+++ DATA +++
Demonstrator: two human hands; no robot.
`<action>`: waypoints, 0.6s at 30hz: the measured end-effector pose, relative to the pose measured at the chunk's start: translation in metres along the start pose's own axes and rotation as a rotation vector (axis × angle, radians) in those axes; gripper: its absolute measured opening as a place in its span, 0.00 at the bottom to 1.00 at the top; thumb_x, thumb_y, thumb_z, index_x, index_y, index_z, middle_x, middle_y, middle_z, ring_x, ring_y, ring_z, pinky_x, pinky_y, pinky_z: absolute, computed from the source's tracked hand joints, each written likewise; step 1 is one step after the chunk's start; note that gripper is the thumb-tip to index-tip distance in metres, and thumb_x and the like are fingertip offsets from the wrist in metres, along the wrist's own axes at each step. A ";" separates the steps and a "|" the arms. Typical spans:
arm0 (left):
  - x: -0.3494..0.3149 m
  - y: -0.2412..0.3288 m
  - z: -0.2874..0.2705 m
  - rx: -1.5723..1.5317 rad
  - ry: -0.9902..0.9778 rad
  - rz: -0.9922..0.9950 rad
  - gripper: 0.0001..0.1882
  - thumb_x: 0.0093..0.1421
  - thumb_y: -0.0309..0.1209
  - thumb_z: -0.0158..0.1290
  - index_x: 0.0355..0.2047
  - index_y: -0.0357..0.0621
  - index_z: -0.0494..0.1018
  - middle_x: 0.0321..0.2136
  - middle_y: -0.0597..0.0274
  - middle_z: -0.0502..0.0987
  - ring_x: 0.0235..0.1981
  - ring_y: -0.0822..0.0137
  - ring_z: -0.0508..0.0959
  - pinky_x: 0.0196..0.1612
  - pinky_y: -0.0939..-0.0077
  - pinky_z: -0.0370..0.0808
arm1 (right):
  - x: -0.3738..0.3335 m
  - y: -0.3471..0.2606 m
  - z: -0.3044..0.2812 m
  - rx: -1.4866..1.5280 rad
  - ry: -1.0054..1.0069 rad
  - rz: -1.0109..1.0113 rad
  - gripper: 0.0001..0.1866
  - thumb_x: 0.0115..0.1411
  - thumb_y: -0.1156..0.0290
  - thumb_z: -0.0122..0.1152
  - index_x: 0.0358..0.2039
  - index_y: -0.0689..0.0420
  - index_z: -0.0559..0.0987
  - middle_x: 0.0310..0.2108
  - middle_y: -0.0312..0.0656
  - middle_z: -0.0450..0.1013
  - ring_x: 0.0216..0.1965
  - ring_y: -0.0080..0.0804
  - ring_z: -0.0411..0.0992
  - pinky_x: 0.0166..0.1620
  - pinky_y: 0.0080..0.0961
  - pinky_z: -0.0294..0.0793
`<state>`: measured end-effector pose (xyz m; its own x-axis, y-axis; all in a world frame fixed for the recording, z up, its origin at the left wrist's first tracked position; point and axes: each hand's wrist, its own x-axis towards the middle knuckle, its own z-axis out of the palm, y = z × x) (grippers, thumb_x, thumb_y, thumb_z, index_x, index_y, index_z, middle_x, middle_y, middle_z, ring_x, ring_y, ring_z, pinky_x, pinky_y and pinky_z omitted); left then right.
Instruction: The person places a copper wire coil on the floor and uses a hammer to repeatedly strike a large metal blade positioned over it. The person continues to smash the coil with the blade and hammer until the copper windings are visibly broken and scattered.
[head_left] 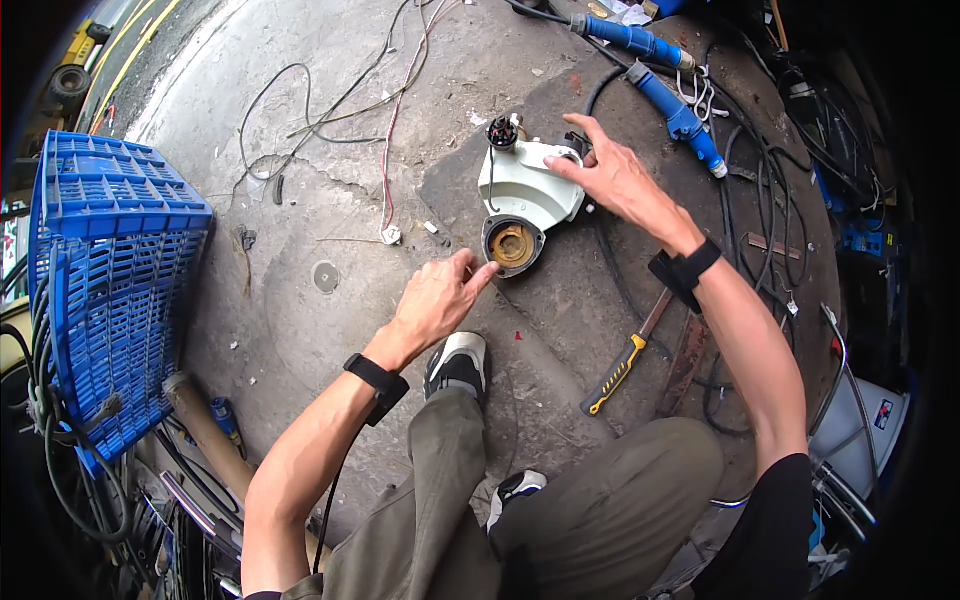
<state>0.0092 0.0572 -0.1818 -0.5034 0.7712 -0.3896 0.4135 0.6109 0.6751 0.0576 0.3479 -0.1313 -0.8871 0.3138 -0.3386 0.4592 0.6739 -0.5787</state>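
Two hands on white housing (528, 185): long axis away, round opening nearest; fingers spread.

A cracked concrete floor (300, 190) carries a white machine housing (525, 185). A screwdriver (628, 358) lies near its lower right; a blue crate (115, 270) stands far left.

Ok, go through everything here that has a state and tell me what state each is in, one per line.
White housing: lying on the ground, round opening facing up, brass part showing inside.
Right hand: open, resting on the housing's top edge.
Left hand: fingers curled, index fingertip at the round opening's rim.
Hammer: lying flat, untouched.
Blue crate: lying tilted at the person's left.
Blue connectors: lying on the ground, apart.
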 end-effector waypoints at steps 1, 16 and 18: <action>-0.001 -0.004 -0.006 -0.071 -0.001 -0.077 0.27 0.73 0.50 0.46 0.33 0.34 0.73 0.21 0.52 0.77 0.22 0.62 0.82 0.30 0.64 0.78 | -0.008 -0.001 0.003 -0.004 -0.008 -0.017 0.41 0.64 0.43 0.60 0.67 0.58 0.62 0.52 0.66 0.74 0.56 0.60 0.73 0.60 0.45 0.71; 0.009 0.012 0.011 -0.798 -0.209 -0.429 0.22 0.70 0.49 0.54 0.28 0.43 0.72 0.19 0.70 0.71 0.16 0.76 0.75 0.20 0.79 0.75 | -0.041 0.012 0.028 0.078 0.031 -0.047 0.37 0.71 0.58 0.53 0.72 0.59 0.51 0.32 0.66 0.76 0.40 0.68 0.75 0.48 0.51 0.72; 0.012 0.010 0.009 -0.801 -0.213 -0.414 0.22 0.70 0.49 0.54 0.28 0.43 0.72 0.19 0.70 0.70 0.16 0.76 0.75 0.19 0.79 0.75 | -0.039 0.015 0.028 0.084 0.058 -0.097 0.36 0.71 0.59 0.52 0.72 0.59 0.51 0.30 0.65 0.75 0.37 0.67 0.76 0.46 0.51 0.72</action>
<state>0.0137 0.0743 -0.1851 -0.3110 0.5840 -0.7499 -0.4560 0.6006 0.6568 0.1002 0.3270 -0.1480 -0.9278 0.2891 -0.2360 0.3710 0.6454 -0.6677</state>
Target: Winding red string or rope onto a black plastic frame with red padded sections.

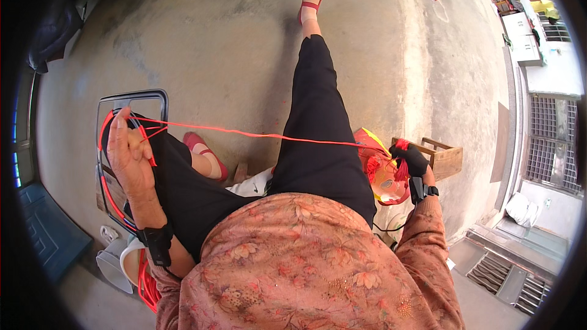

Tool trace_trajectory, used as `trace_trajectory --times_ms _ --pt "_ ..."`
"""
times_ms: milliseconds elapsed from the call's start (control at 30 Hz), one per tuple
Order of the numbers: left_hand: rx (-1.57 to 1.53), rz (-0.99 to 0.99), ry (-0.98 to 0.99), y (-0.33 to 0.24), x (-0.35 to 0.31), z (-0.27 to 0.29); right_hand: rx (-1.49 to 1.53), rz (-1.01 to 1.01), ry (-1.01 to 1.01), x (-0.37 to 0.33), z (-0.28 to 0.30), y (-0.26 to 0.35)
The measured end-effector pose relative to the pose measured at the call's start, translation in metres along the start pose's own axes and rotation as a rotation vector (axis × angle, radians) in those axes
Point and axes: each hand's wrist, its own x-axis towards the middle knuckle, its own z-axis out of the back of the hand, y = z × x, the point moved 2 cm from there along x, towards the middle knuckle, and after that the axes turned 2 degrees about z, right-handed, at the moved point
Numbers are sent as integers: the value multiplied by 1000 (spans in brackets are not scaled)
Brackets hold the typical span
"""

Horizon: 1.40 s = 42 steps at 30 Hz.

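A thin red cord (pixel 257 135) stretches taut across my lap from one hand to the other. At its left end, my left hand (pixel 131 159) is raised with fingers curled, and the cord passes round them; a short red piece dangles below. Around that hand stands a dark metal frame (pixel 166 101) with red strands along its side. My right hand (pixel 414 160), in a dark glove, is closed on the cord's other end, and a dark red tassel (pixel 401 171) hangs at its fingers. Just beside it lies a red and yellow decorated object (pixel 391 184), partly hidden.
A wooden stool (pixel 449 162) stands beyond my right hand. Below my left forearm are a pale bucket (pixel 129 261) and a bundle of red cord (pixel 147 284). A blue panel (pixel 52 232) lies at the far left. My legs extend over the concrete floor (pixel 214 43).
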Motion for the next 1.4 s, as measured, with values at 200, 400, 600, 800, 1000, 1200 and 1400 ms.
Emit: trace_trajectory --times_ms 200,400,600,800,1000,1200,1400 --pt "203 12 170 5 -16 -29 400 24 121 35 -90 196" --pt "381 178 419 6 -42 -62 319 632 345 -1 -196 363" --pt "519 92 613 19 -49 -70 317 357 749 24 -256 399" --pt "670 -11 653 30 -44 -63 357 329 819 22 -275 400" --pt "426 279 463 27 -40 -55 577 255 667 40 -257 378" --pt "232 170 285 16 -22 -26 1147 30 45 110 -159 246" --pt "101 105 106 16 -6 3 1268 80 -430 137 24 28"
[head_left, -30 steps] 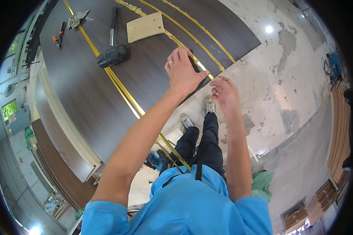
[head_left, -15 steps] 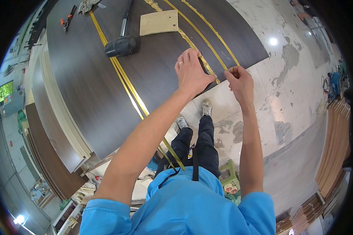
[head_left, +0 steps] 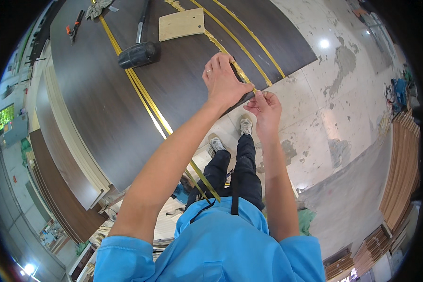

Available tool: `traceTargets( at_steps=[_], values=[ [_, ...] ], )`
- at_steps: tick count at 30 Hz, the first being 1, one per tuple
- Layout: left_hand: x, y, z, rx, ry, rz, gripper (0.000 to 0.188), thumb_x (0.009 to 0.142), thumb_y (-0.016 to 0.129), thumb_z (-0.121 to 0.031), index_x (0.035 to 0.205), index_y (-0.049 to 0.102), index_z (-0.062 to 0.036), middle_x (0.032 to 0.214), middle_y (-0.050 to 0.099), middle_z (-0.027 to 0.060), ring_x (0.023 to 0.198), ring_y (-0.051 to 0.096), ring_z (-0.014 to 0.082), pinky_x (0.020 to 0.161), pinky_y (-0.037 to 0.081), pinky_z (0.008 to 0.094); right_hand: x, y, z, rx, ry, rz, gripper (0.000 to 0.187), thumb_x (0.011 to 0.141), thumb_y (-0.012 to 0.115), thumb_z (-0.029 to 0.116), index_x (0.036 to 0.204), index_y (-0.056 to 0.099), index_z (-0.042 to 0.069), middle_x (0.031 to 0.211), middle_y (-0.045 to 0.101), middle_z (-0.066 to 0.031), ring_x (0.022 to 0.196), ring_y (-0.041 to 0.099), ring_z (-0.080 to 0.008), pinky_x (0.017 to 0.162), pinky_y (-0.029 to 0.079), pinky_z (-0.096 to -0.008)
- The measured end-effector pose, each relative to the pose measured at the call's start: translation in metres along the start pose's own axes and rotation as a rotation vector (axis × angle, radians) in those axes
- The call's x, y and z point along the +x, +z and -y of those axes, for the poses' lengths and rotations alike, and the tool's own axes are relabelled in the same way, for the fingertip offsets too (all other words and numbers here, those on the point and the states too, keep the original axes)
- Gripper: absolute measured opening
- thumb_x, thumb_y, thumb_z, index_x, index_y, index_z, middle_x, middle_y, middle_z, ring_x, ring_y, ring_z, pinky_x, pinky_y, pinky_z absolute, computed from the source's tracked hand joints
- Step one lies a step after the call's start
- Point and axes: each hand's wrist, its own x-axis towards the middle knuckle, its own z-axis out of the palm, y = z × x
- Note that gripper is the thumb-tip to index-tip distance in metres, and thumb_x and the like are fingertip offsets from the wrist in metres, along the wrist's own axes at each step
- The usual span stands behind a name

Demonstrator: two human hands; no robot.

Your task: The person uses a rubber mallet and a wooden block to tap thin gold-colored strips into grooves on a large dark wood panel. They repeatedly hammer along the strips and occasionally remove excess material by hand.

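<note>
A dark brown panel (head_left: 94, 103) lies in front of me, with several gold strips across it. My left hand (head_left: 223, 83) curls over a black block-like piece (head_left: 244, 99) at the panel's near right edge, mostly hidden under the palm. Its thumb reaches the end of the nearest right-hand gold strip (head_left: 240, 71). My right hand (head_left: 266, 110) pinches at that same strip end, just beyond the panel edge, with fingertips close to the left thumb. Two more gold strips (head_left: 247, 52) run alongside, with yellowish smears on them.
A black rubber mallet (head_left: 138, 55) and a pale drilled board (head_left: 181, 25) lie on the panel. Orange-handled pliers (head_left: 75, 27) and a grey rag (head_left: 97, 8) are at the far left. Loose gold strips (head_left: 148, 101) hang over the near edge. Stacked boards (head_left: 63, 183) stand left.
My right hand has moved left from the end of the outermost gold strip to the strip end beside my left thumb. My left hand stays on the black piece.
</note>
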Motion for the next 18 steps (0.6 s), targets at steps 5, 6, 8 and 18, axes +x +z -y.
traceTargets(
  at_steps=[5, 6, 8, 18],
  values=[
    [0.001, -0.001, 0.001, 0.007, 0.000, 0.008, 0.096, 0.065, 0.097, -0.037, 0.141, 0.046, -0.0066, 0.142, 0.046, 0.0136, 0.142, 0.038, 0.0388, 0.120, 0.029, 0.0546, -0.002, 0.011, -0.004, 0.060, -0.002, -0.074, 0.011, 0.108, 0.061, 0.008, 0.106, 0.053, 0.000, 0.088, 0.059, -0.0071, 0.070, 0.061, -0.0128, 0.067, 0.068, -0.0394],
    [0.000, 0.000, 0.000, 0.007, -0.001, 0.008, 0.096, 0.065, 0.097, -0.037, 0.141, 0.046, -0.0065, 0.142, 0.046, 0.0137, 0.143, 0.037, 0.0388, 0.120, 0.029, 0.0545, -0.002, 0.012, -0.004, 0.050, 0.007, -0.085, 0.011, 0.108, 0.060, 0.007, 0.106, 0.052, 0.000, 0.088, 0.059, -0.0070, 0.069, 0.060, -0.0126, 0.067, 0.068, -0.0395],
    [0.000, 0.000, 0.000, 0.007, -0.010, 0.018, 0.096, 0.065, 0.097, -0.037, 0.141, 0.046, -0.0062, 0.143, 0.045, 0.0140, 0.143, 0.037, 0.0388, 0.120, 0.029, 0.0545, -0.001, 0.014, -0.002, 0.022, 0.023, -0.105, 0.011, 0.108, 0.060, 0.006, 0.106, 0.051, 0.000, 0.088, 0.058, -0.0068, 0.068, 0.059, -0.0123, 0.067, 0.069, -0.0398],
    [-0.002, 0.000, -0.001, -0.003, 0.016, -0.032, 0.093, 0.065, 0.097, -0.034, 0.138, 0.047, -0.0061, 0.144, 0.047, 0.0148, 0.144, 0.038, 0.0390, 0.120, 0.029, 0.0542, -0.001, 0.024, 0.017, -0.182, 0.006, -0.116, 0.012, 0.106, 0.059, 0.002, 0.102, 0.048, 0.001, 0.085, 0.056, -0.0075, 0.067, 0.059, -0.0128, 0.063, 0.070, -0.0399]
  ],
)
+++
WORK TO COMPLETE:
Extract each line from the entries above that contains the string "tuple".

REPLY:
times_ms: milliseconds elapsed from the call's start (control at 30 Hz), one per tuple
- at_steps: tick count at 30 Hz, the first being 1, one per tuple

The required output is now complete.